The issue in the case, Howell v. Hamilton Meats & Provisions, was whether an injured party could collect the full medical care costs billed by doctors and hospitals, or the lesser amount that the medical providers accepted from an insurance company.

As the 6-1 decision put it:

"In that circumstance, may the injured person recover from the tortfeasor, as economic damages for past medical expenses, the undiscounted sum stated in the provider's bill but never paid by or on behalf of the injured person? We hold no such recovery is allowed, for the simple reason that the injured plaintiff did not suffer any economic loss in that amount."

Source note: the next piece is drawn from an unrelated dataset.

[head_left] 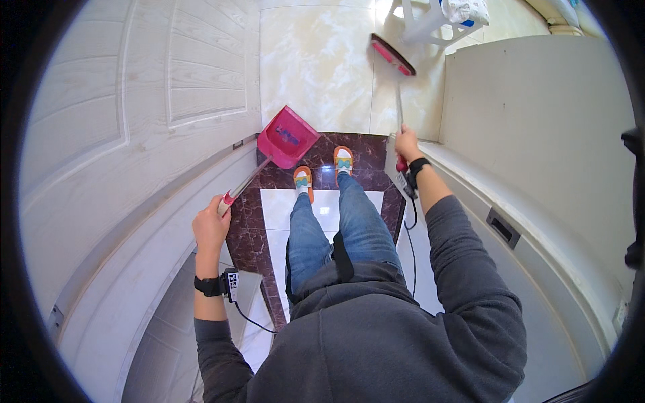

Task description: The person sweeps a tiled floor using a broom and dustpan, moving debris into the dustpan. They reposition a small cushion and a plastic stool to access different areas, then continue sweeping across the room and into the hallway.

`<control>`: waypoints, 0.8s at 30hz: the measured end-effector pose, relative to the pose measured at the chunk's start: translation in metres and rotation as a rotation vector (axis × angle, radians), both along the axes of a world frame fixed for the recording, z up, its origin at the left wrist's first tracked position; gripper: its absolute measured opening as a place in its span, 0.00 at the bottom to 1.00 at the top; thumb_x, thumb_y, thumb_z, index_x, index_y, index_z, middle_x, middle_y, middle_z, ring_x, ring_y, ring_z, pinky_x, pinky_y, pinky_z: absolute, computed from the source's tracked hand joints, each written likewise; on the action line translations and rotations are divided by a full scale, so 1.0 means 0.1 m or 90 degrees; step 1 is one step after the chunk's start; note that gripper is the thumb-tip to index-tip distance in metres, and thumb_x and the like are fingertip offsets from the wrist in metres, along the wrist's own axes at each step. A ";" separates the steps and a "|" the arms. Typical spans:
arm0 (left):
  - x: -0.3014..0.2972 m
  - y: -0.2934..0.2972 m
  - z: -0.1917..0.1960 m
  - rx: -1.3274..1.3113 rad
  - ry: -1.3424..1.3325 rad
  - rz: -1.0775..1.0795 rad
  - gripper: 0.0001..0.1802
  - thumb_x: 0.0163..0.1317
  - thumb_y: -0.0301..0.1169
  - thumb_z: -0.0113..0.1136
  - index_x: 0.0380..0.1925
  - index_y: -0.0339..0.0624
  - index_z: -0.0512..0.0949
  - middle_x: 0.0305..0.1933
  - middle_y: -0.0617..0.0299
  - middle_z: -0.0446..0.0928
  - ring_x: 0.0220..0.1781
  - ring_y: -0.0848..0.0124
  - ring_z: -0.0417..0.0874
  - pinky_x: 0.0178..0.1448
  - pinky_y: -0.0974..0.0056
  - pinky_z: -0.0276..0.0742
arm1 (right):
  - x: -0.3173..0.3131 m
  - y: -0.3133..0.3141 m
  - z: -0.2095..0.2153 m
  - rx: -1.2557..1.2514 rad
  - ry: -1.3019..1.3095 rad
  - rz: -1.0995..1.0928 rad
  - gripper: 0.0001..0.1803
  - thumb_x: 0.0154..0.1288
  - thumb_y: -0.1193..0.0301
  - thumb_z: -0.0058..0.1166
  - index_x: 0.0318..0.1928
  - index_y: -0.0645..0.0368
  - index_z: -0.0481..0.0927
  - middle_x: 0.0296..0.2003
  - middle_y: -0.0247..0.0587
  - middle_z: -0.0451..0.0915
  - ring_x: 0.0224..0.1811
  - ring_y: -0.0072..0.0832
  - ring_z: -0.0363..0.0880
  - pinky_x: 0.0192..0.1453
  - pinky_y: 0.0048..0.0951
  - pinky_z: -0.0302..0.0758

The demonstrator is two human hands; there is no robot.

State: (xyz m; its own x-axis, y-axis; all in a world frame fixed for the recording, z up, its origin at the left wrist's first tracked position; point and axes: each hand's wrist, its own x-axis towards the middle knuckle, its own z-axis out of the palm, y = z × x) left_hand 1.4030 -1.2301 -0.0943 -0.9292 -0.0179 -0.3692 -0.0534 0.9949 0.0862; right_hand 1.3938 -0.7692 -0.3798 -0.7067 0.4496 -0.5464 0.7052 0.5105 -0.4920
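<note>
My left hand [211, 225] is closed around the handle of a pink dustpan [288, 138]. The pan lies ahead of it, over the border between the dark threshold and the pale tiles, close to the white door. My right hand [407, 144] grips a broom by its handle, which has a red end. The broom's head [393, 55], dark with a pink band, is out on the pale floor at the far right, well apart from the dustpan. Wrist straps with small devices and cables sit on both wrists.
A white panelled door [148, 87] stands at the left. On the right is a pale panel [537, 94] beside a white door frame. A white plastic stool [430, 23] with a package on it is behind the broom head. My slippered feet [343, 161] stand at the dark marble threshold [316, 176].
</note>
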 end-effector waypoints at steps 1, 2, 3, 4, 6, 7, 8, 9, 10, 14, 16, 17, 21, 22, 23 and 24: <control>0.00 -0.02 -0.01 -0.005 -0.007 -0.011 0.14 0.48 0.35 0.60 0.38 0.53 0.75 0.21 0.51 0.76 0.25 0.51 0.77 0.29 0.53 0.72 | 0.19 -0.15 0.07 0.031 0.015 0.042 0.19 0.56 0.70 0.46 0.49 0.62 0.71 0.35 0.62 0.75 0.41 0.53 0.74 0.46 0.43 0.71; 0.01 -0.05 -0.02 -0.013 -0.004 -0.024 0.14 0.48 0.35 0.60 0.38 0.52 0.75 0.21 0.51 0.76 0.25 0.52 0.77 0.29 0.53 0.72 | 0.38 -0.24 0.16 0.037 -0.015 0.096 0.20 0.56 0.70 0.46 0.51 0.62 0.70 0.36 0.62 0.75 0.41 0.53 0.74 0.46 0.44 0.70; 0.03 -0.08 -0.04 -0.032 -0.002 -0.035 0.14 0.47 0.34 0.60 0.38 0.52 0.75 0.21 0.51 0.76 0.25 0.52 0.77 0.29 0.53 0.72 | 0.54 -0.32 0.23 0.041 -0.005 0.163 0.22 0.56 0.71 0.46 0.53 0.61 0.68 0.36 0.62 0.75 0.41 0.53 0.74 0.46 0.45 0.70; 0.04 -0.13 -0.05 -0.021 0.000 -0.044 0.14 0.47 0.34 0.60 0.37 0.52 0.75 0.21 0.51 0.76 0.25 0.52 0.77 0.29 0.53 0.72 | 0.71 -0.41 0.32 0.039 -0.018 0.183 0.22 0.56 0.73 0.46 0.54 0.61 0.67 0.35 0.62 0.75 0.41 0.54 0.74 0.46 0.47 0.70; 0.08 -0.20 -0.08 -0.012 -0.010 -0.061 0.14 0.47 0.33 0.60 0.37 0.52 0.75 0.22 0.50 0.76 0.26 0.52 0.78 0.30 0.53 0.72 | 1.03 -0.49 0.51 -0.002 -0.032 0.236 0.23 0.57 0.74 0.44 0.55 0.57 0.66 0.34 0.62 0.75 0.40 0.54 0.74 0.46 0.48 0.69; 0.10 -0.23 -0.09 -0.012 -0.006 -0.070 0.14 0.47 0.33 0.60 0.37 0.51 0.75 0.22 0.50 0.76 0.26 0.52 0.78 0.30 0.53 0.72 | 1.19 -0.54 0.60 -0.010 -0.035 0.249 0.23 0.57 0.73 0.44 0.56 0.55 0.66 0.34 0.61 0.76 0.39 0.54 0.74 0.45 0.48 0.70; 0.11 -0.26 -0.10 -0.005 -0.007 -0.083 0.14 0.46 0.33 0.60 0.37 0.51 0.75 0.22 0.50 0.76 0.26 0.52 0.78 0.30 0.52 0.72 | 1.35 -0.60 0.68 -0.017 -0.048 0.250 0.23 0.57 0.73 0.44 0.56 0.54 0.66 0.34 0.61 0.76 0.39 0.54 0.74 0.45 0.48 0.70; 0.12 -0.28 -0.12 -0.006 0.003 -0.098 0.14 0.46 0.32 0.59 0.37 0.50 0.75 0.23 0.49 0.76 0.26 0.52 0.78 0.30 0.52 0.72 | 1.50 -0.64 0.75 -0.018 -0.063 0.255 0.23 0.57 0.74 0.44 0.56 0.52 0.67 0.34 0.61 0.76 0.39 0.54 0.74 0.45 0.47 0.70; 0.15 -0.31 -0.14 -0.011 -0.007 -0.113 0.15 0.46 0.32 0.59 0.37 0.50 0.75 0.23 0.50 0.76 0.27 0.52 0.78 0.30 0.52 0.72 | 1.67 -0.70 0.82 -0.011 -0.089 0.266 0.23 0.57 0.74 0.43 0.56 0.51 0.67 0.34 0.61 0.76 0.39 0.54 0.74 0.45 0.47 0.71; 0.23 -0.37 -0.23 -0.013 0.015 -0.148 0.14 0.46 0.32 0.60 0.35 0.48 0.74 0.22 0.49 0.76 0.27 0.51 0.78 0.30 0.52 0.72 | 2.29 -0.94 1.08 -0.100 -0.001 0.111 0.25 0.57 0.73 0.47 0.57 0.51 0.66 0.33 0.57 0.77 0.31 0.47 0.78 0.35 0.39 0.74; 0.29 -0.42 -0.25 -0.003 -0.005 -0.137 0.14 0.46 0.32 0.60 0.36 0.48 0.74 0.22 0.49 0.76 0.27 0.51 0.78 0.31 0.51 0.72 | 2.48 -1.07 1.19 -0.026 0.065 0.087 0.25 0.57 0.73 0.49 0.57 0.53 0.66 0.30 0.54 0.78 0.24 0.42 0.79 0.27 0.36 0.74; 0.35 -0.49 -0.26 -0.015 -0.014 -0.131 0.14 0.46 0.32 0.60 0.36 0.48 0.74 0.23 0.49 0.76 0.28 0.51 0.78 0.31 0.51 0.72 | 2.54 -1.14 1.22 -0.103 0.039 0.014 0.24 0.57 0.73 0.48 0.57 0.53 0.66 0.28 0.52 0.78 0.20 0.40 0.77 0.24 0.35 0.73; 0.41 -0.55 -0.26 0.022 0.015 -0.163 0.15 0.46 0.32 0.61 0.36 0.45 0.73 0.24 0.49 0.76 0.28 0.50 0.78 0.31 0.51 0.72 | 2.28 -1.22 1.15 -0.242 -0.007 -0.194 0.18 0.57 0.74 0.46 0.49 0.57 0.73 0.18 0.41 0.73 0.13 0.29 0.71 0.17 0.32 0.68; 0.40 -0.56 -0.26 0.019 0.002 -0.153 0.15 0.46 0.32 0.61 0.36 0.45 0.73 0.24 0.49 0.76 0.28 0.50 0.78 0.31 0.51 0.73 | 2.13 -1.22 1.07 -0.241 -0.007 -0.168 0.16 0.57 0.75 0.46 0.47 0.58 0.74 0.18 0.41 0.72 0.14 0.29 0.71 0.17 0.32 0.68; 0.40 -0.54 -0.27 0.011 0.000 -0.152 0.16 0.46 0.32 0.61 0.36 0.45 0.73 0.24 0.48 0.76 0.29 0.50 0.78 0.31 0.51 0.73 | 2.02 -1.20 1.00 -0.214 -0.034 -0.155 0.14 0.56 0.75 0.46 0.45 0.59 0.75 0.18 0.41 0.72 0.14 0.29 0.71 0.17 0.32 0.68; 0.38 -0.57 -0.28 -0.003 0.006 -0.155 0.16 0.45 0.32 0.61 0.37 0.45 0.73 0.24 0.48 0.76 0.29 0.50 0.78 0.32 0.51 0.73 | 1.88 -1.32 0.88 -0.235 -0.022 -0.170 0.12 0.56 0.74 0.46 0.42 0.59 0.75 0.18 0.44 0.73 0.15 0.31 0.72 0.17 0.33 0.69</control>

Insurers had said that if they had lost the case, it would add as much as $3 billion a year to their payouts in auto accidents and other personal injury cases. Plaintiffs' attorneys would have been entitled to about a third of that amount.

The case stemmed from a San Diego County collision in which Rebecca Howell was injured by a truck, driven by an employee of Hamilton Meats, which was making an illegal u-turn. Her medical bills totaled $190,000 but her health insurer settled the bills for $59,691 and the question was whether she would receive the full $190,000 from Hamilton's insurer.

Hamilton won at the trial level but lost at the appellate level. The case went to the state Supreme Court along with several other appellate decisions on the same issue, one of which was authored by Chief Justice Tani Cantil-Sakauye before her elevation last year to the Supreme Court.

However, Cantil-Sakauye in effect reversed herself by voting with five other justices that the payout should be limited to $59,691.

Joan Klein, an appellate court justice sitting on the Supreme Court for the Howell case, was the lone dissenter in Thursday's ruling. She agreed that the $190,000 was too much, but said the trial court should be empowered to decide what the proper amount should be.